- _PROBLEM DESCRIPTION_
Lines from the beginning of the material below through the line that has "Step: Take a" are to be reproduced exactly, but pictures are not.

□ □ □ □

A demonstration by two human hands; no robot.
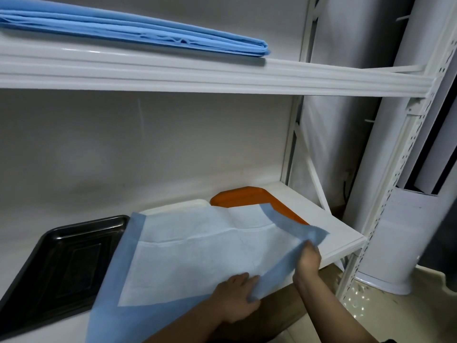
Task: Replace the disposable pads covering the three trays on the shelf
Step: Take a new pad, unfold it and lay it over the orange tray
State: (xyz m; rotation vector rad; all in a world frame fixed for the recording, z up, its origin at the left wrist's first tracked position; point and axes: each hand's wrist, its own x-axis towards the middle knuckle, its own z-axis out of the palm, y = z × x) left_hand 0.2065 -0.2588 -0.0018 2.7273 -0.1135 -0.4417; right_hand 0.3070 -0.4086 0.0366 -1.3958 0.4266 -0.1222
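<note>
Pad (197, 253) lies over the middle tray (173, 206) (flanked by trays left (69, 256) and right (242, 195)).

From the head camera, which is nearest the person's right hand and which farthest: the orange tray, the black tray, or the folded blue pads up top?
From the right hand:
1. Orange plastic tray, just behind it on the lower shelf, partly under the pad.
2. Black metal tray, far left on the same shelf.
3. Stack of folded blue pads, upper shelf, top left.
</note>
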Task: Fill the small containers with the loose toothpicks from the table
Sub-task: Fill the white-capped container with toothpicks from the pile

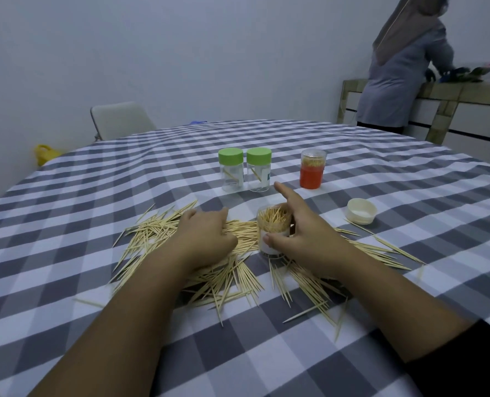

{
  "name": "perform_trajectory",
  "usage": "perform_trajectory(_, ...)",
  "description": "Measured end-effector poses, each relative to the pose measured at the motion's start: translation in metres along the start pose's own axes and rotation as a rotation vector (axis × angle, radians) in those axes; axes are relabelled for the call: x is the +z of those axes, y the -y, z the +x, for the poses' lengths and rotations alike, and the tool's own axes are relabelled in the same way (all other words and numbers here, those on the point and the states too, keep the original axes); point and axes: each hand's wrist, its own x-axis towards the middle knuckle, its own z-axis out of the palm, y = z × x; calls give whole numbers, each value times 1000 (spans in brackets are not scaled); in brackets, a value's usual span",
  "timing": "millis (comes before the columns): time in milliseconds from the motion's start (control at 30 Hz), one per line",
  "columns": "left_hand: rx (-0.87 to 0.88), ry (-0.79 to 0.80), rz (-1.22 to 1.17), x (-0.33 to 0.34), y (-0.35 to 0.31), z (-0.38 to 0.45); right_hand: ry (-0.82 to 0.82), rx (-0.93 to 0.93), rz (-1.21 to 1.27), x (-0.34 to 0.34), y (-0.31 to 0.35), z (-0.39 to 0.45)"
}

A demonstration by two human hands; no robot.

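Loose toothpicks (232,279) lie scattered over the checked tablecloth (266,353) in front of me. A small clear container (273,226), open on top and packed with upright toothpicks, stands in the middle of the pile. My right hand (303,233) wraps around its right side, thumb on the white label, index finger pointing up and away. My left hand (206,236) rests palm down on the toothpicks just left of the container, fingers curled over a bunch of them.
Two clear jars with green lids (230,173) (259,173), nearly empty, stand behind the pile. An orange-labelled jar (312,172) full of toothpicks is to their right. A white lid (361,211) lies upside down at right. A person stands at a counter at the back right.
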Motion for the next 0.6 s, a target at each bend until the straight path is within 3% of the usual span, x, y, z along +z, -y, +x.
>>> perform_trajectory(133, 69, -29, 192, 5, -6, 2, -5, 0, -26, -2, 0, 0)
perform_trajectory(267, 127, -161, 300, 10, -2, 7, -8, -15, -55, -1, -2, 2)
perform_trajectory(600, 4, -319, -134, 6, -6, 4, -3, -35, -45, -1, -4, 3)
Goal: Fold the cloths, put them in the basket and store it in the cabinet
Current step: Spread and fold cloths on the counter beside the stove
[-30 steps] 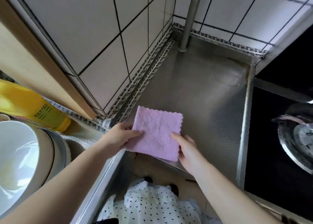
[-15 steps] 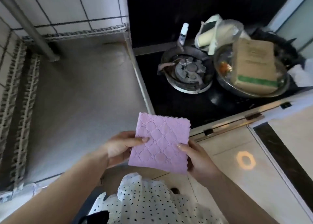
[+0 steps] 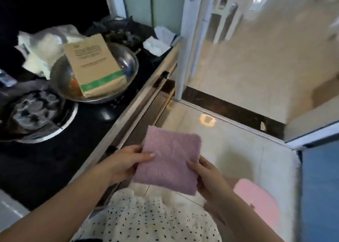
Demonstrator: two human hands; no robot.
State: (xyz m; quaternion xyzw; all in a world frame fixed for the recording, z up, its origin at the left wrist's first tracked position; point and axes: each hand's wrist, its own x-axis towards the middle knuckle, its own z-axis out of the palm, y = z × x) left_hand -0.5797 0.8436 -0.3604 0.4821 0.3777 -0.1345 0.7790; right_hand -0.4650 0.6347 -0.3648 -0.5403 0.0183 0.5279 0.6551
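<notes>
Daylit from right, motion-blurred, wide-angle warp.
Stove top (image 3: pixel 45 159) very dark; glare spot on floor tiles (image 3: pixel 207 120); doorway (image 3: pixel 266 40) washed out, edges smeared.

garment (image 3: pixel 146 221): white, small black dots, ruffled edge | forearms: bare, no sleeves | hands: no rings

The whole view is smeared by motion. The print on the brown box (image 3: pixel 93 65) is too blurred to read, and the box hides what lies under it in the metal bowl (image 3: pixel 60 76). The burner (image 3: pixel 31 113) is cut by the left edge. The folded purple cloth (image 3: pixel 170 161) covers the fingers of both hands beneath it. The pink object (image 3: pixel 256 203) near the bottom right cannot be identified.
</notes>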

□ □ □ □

- _EXERCISE OUTPUT_
A demonstration by two human hands; no robot.
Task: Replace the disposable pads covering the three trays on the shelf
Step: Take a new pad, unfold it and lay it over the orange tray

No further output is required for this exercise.